顧心研知道他不會那麼輕易的放過自己,就讓他盡情奚落她吧!“孟先生,我母親有腎病,每個星期必須做一次透析,不然會有生命危險。所以,請你幫幫忙,一定讓我在明天之前找到她。”
“哦,必須一個星期做一次透析,身體這麼糟糕?真是不幸啊!已經失蹤七八天了吧!還找不到,你可得加緊啊!”孟紹偉故意嘴巴嗞嗞做響,搖搖頭,表示出惋惜。
顧心研看他故意做戲,氣得胃裡抽痛:“孟先生,找不到我母親我是不會走的。”
孟紹偉無辜地聳聳肩:“我想你找錯人了,我幫不了你的忙。你在這兒賴著有什麼用呢?不如好好想想其他辦法!”他說到最後一句,從沙發上直起身來,俯向顧心研,特意強調“其他辦法”四個字,夠暗示了吧?
“如果我有其他辦法,我就不來找孟先生了。”
孟紹偉見她仍不上道,不肯說出顧心研的下落,突然變得不耐煩起來:“隨你便吧!你不想走,我就好心收留你在這兒一晚,我可有事,我要走了。”
“孟先生!”顧心研忙拉住他:“我是誠心誠意的請求你告訴我,我母親的下落,這關乎到一個人的生命。”
“顧小姐,你有什麼證據能證明我知道你母親的下落嗎?如果沒有請不要騷擾我。”
顧心研急得撲通一聲跪下了,仰起頭悲切地乞求他:“孟先生,算我求你,救救我母親,她這麼長時間不做透析,真的會死的!”
孟紹偉彎下身,湊近她:“顧小姐,我曾經提出跟你做交易,白白送你一百萬,但是你拒絕了,現在你再求我,對不起,晚了!”
他邁開長腿,但是顧心研一把抱住不放:“你說吧!什麼交易我都做,除了我妹妹的下落我不知道外,什麼交易都可以!”
“呵!”孟紹偉給氣笑了:“顧小姐你真傻還是假傻?你明明知道我要的是什麼?除了該死的你那妹妹的下落外,其他的我什麼也不關心!”
顧心研急得流下熱淚:“我知道我說什麼?你也不信,但你就是逼死我們母女,我們也是不知道啊!”
“那我們沒什麼可談的!”孟紹偉絕情的掰開她的手指,大步朝自己房間走去。
“孟先生,孟先生……”顧心研在後面緊追不放,如果明天母親還不去醫院,她真的會死的,今晚是她最後一個機會。

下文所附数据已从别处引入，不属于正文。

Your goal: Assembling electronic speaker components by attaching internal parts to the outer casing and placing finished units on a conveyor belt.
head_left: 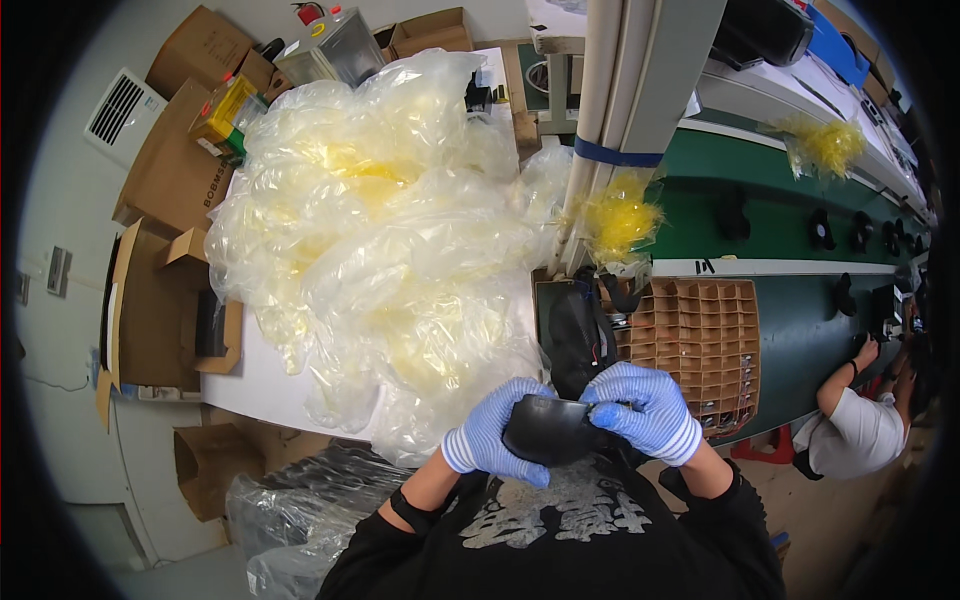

孟紹偉惱怒她死到臨頭,還那麼嘴硬,甚至跪在地上苦苦哀求,難道為了榮華富貴,連最起碼的尊嚴都丟掉嗎?
孟紹偉猛地一回頭,怒吼:“你還跟著我幹什麼?如果不說出你妹妹的下落,一切免談!”
顧心研的淚珠成行的落下,迷朦了雙眼,母親的生死掌握在這個男人手中,但是他卻鐵石心腸,不為所動,她急得抓住他的手按在自己胸口,大喊:“你挖出我的心來看看吧!看看我有沒有說謊,看看我是不是知道妹妹的下落,你為什麼就不能相信別人一次?”